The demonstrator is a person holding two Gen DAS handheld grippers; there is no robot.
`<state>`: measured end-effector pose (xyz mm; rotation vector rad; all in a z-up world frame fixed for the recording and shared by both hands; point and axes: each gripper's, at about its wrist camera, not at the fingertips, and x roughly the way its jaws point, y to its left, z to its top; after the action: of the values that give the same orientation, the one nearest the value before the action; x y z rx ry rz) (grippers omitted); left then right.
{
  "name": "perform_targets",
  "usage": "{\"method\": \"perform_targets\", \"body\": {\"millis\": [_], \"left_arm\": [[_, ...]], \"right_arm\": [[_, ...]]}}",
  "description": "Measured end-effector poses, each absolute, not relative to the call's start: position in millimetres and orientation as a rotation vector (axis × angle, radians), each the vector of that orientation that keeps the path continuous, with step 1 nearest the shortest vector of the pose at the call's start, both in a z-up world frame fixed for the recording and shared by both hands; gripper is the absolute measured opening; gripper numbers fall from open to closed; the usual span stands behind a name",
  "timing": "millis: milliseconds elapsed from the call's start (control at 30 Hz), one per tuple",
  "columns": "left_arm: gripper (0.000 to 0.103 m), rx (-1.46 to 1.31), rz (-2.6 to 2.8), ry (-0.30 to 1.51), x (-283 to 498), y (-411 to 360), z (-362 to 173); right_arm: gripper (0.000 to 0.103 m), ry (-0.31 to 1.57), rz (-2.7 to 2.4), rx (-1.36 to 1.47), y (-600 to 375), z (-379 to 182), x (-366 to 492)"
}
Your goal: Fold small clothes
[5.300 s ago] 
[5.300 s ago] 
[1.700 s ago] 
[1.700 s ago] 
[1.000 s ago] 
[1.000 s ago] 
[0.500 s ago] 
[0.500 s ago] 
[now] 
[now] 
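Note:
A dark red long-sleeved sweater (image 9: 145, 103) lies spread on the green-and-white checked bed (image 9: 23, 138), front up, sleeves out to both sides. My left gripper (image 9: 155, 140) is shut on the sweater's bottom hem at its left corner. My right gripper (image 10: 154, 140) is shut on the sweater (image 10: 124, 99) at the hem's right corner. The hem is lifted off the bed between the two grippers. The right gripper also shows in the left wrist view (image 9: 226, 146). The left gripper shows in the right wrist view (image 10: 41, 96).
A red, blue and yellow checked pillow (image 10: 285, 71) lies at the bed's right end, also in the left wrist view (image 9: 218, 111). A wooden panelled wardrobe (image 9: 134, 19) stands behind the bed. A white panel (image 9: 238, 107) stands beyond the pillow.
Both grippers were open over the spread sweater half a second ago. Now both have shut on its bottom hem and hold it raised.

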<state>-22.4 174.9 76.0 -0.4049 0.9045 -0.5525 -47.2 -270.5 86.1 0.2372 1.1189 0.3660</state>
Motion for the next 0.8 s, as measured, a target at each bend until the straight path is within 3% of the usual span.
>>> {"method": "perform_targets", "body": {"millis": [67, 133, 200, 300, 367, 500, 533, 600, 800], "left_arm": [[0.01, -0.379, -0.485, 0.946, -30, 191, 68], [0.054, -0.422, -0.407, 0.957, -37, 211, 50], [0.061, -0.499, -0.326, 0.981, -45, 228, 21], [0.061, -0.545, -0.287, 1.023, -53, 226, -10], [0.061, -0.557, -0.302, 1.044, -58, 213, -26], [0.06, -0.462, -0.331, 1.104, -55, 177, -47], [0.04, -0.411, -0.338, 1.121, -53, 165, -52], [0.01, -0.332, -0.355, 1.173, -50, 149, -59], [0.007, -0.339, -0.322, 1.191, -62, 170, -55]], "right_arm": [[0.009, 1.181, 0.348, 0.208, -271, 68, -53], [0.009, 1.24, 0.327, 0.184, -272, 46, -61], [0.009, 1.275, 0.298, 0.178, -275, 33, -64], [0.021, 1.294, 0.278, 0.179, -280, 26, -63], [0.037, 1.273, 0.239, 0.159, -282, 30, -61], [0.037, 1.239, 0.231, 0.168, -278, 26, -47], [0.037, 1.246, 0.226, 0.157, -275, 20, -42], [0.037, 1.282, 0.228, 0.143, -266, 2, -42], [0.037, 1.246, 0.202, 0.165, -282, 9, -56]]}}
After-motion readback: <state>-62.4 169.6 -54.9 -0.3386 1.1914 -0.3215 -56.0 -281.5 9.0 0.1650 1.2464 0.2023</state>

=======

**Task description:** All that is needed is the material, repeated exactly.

**Task result:**
The demonstrator is a person holding two Gen DAS handheld grippers; there is no robot.
`<state>`: measured end-effector pose (xyz mm; rotation vector rad; all in a z-up world frame fixed for the recording and shared by both hands; point and axes: each gripper's, at about its wrist camera, not at the fingertips, and x roughly the way its jaws point, y to its left, z to its top; after the action: of the values that give the same orientation, the one nearest the value before the action; x y z rx ry rz) (grippers omitted); left then right.
{
  "name": "perform_targets",
  "usage": "{\"method\": \"perform_targets\", \"body\": {\"millis\": [_], \"left_arm\": [[_, ...]], \"right_arm\": [[_, ...]]}}",
  "description": "Measured end-effector poses, each absolute, not relative to the call's start: position in millimetres and orientation as a rotation vector (axis × angle, radians), each the vector of that orientation that keeps the path continuous, with step 1 nearest the shortest vector of the pose at the call's start, both in a z-up world frame fixed for the recording and shared by both hands; gripper is the absolute measured opening; gripper numbers fall from open to closed; the usual span stands behind a name",
  "timing": "millis: milliseconds elapsed from the call's start (control at 30 Hz), one per tuple",
  "columns": "left_arm: gripper (0.000 to 0.103 m), rx (-1.46 to 1.31), rz (-2.6 to 2.8), ry (-0.30 to 1.51), x (-283 to 498), y (-411 to 360), z (-362 to 173); right_arm: gripper (0.000 to 0.103 m), ry (-0.31 to 1.57), rz (-2.7 to 2.4), rx (-1.36 to 1.47), y (-600 to 375), z (-379 to 182), x (-366 to 492)"
}
Your goal: Fold small clothes
[5.300 s ago] 
[5.300 s ago] 
[1.700 s ago] 
[1.700 s ago] 
[1.000 s ago] 
[1.000 s ago] 
[0.500 s ago] 
[0.500 s ago] 
[now] 
[now] 
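Note:
A dark red long-sleeved sweater (image 9: 145, 103) lies spread on the green-and-white checked bed (image 9: 23, 138), front up, sleeves out to both sides. My left gripper (image 9: 155, 140) is shut on the sweater's bottom hem at its left corner. My right gripper (image 10: 154, 140) is shut on the sweater (image 10: 124, 99) at the hem's right corner. The hem is lifted off the bed between the two grippers. The right gripper also shows in the left wrist view (image 9: 226, 146). The left gripper shows in the right wrist view (image 10: 41, 96).
A red, blue and yellow checked pillow (image 10: 285, 71) lies at the bed's right end, also in the left wrist view (image 9: 218, 111). A wooden panelled wardrobe (image 9: 134, 19) stands behind the bed. A white panel (image 9: 238, 107) stands beyond the pillow.
Both grippers were open over the spread sweater half a second ago. Now both have shut on its bottom hem and hold it raised.
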
<state>-22.4 174.9 76.0 -0.4049 0.9045 -0.5525 -47.2 -270.5 86.1 0.2372 1.1189 0.3660</state>
Motion for the next 0.8 s, as measured, a target at each bend until the straight path is within 3% of the usual span.
>>> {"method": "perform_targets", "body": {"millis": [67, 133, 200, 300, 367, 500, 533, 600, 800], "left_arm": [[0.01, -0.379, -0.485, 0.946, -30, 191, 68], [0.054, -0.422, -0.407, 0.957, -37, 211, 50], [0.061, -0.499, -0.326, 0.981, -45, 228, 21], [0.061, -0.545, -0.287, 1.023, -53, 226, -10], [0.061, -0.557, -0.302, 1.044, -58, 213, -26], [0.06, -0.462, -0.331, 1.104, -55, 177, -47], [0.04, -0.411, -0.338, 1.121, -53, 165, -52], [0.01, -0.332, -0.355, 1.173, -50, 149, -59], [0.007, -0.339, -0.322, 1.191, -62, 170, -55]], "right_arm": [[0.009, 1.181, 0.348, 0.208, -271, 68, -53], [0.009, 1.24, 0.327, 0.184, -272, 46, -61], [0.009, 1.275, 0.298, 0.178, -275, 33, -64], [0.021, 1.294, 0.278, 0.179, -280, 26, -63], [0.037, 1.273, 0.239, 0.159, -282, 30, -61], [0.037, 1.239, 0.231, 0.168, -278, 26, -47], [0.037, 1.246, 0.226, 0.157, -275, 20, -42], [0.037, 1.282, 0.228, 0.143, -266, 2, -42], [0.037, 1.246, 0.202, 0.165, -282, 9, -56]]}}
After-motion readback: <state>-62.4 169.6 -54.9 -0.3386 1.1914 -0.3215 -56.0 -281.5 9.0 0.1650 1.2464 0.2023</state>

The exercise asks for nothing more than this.